§ What the exercise asks: Output all entries exactly; images excluded.

§ Data supplied:
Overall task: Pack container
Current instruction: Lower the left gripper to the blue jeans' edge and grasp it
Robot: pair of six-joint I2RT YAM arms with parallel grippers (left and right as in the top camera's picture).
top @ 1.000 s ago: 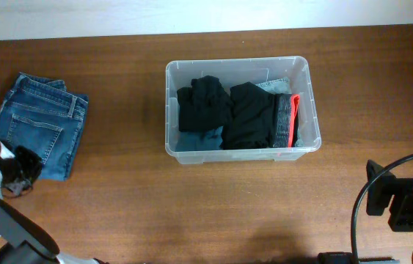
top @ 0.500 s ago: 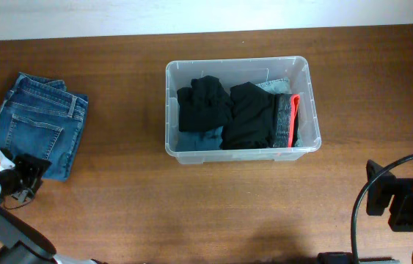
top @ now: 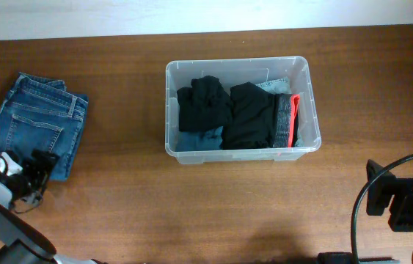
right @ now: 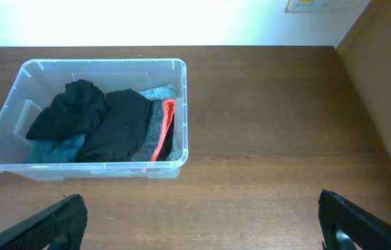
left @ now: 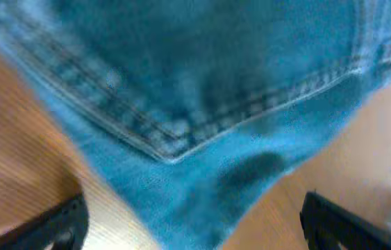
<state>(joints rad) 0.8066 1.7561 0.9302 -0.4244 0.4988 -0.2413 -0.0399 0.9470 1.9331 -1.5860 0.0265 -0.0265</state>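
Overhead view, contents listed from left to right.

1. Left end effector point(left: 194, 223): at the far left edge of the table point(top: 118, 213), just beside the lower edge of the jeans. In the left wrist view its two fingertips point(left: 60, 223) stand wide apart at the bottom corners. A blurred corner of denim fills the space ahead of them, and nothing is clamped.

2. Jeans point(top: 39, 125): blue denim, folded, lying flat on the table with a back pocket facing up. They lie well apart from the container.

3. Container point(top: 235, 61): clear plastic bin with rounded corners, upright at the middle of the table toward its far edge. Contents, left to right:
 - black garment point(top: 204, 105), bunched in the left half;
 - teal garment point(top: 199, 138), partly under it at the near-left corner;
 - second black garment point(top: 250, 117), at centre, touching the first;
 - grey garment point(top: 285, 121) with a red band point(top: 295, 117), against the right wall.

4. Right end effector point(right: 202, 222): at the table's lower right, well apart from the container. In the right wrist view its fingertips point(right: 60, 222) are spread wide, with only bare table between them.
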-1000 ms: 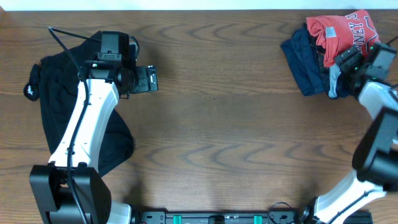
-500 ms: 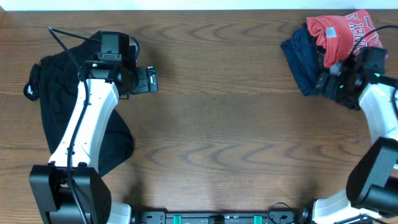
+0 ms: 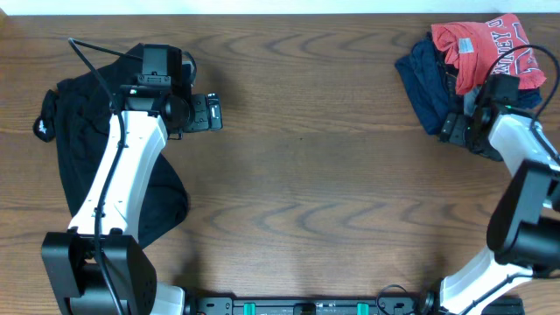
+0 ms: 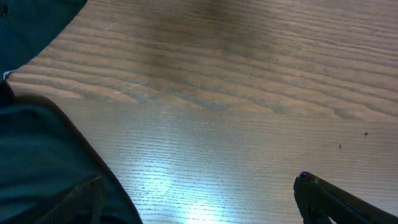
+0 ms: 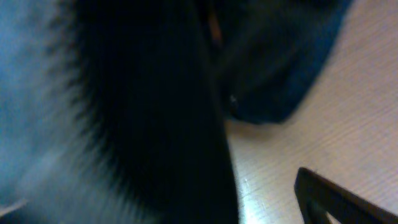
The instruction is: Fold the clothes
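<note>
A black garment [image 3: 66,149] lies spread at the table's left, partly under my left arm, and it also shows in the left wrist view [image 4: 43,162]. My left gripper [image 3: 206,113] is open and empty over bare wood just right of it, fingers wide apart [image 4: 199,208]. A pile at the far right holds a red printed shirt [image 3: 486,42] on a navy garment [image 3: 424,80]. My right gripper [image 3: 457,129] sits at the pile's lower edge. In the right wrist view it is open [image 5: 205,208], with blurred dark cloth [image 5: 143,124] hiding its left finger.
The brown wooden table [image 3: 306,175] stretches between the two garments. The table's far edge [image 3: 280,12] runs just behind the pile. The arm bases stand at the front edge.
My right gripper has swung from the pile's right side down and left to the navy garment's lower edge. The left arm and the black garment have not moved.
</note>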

§ Output of the task:
Overall task: Pack container
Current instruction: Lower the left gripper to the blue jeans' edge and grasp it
Robot: pair of six-joint I2RT YAM arms with parallel grippers (left and right as in the top camera's picture).
top @ 1.000 s ago: 
top @ 0.500 s ago: 
top @ now: 
right @ now: 
left @ now: 
<state>(joints rad) 0.8066 1.7561 0.9302 -0.4244 0.4988 -0.2413 -0.0399 0.9470 1.9331 -1.5860 0.0265 -0.0265</state>
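Overhead view, contents listed from left to right.

1. Left end effector point(left: 194, 223): at the far left edge of the table point(top: 118, 213), just beside the lower edge of the jeans. In the left wrist view its two fingertips point(left: 60, 223) stand wide apart at the bottom corners. A blurred corner of denim fills the space ahead of them, and nothing is clamped.

2. Jeans point(top: 39, 125): blue denim, folded, lying flat on the table with a back pocket facing up. They lie well apart from the container.

3. Container point(top: 235, 61): clear plastic bin with rounded corners, upright at the middle of the table toward its far edge. Contents, left to right:
 - black garment point(top: 204, 105), bunched in the left half;
 - teal garment point(top: 199, 138), partly under it at the near-left corner;
 - second black garment point(top: 250, 117), at centre, touching the first;
 - grey garment point(top: 285, 121) with a red band point(top: 295, 117), against the right wall.

4. Right end effector point(right: 202, 222): at the table's lower right, well apart from the container. In the right wrist view its fingertips point(right: 60, 222) are spread wide, with only bare table between them.
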-1000 ms: 
-500 ms: 
+0 ms: 
+0 ms: 
+0 ms: 
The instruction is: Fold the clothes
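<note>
A black garment [image 3: 66,149] lies spread at the table's left, partly under my left arm, and it also shows in the left wrist view [image 4: 43,162]. My left gripper [image 3: 206,113] is open and empty over bare wood just right of it, fingers wide apart [image 4: 199,208]. A pile at the far right holds a red printed shirt [image 3: 486,42] on a navy garment [image 3: 424,80]. My right gripper [image 3: 457,129] sits at the pile's lower edge. In the right wrist view it is open [image 5: 205,208], with blurred dark cloth [image 5: 143,124] hiding its left finger.
The brown wooden table [image 3: 306,175] stretches between the two garments. The table's far edge [image 3: 280,12] runs just behind the pile. The arm bases stand at the front edge.
My right gripper has swung from the pile's right side down and left to the navy garment's lower edge. The left arm and the black garment have not moved.
</note>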

No other output belongs to this answer.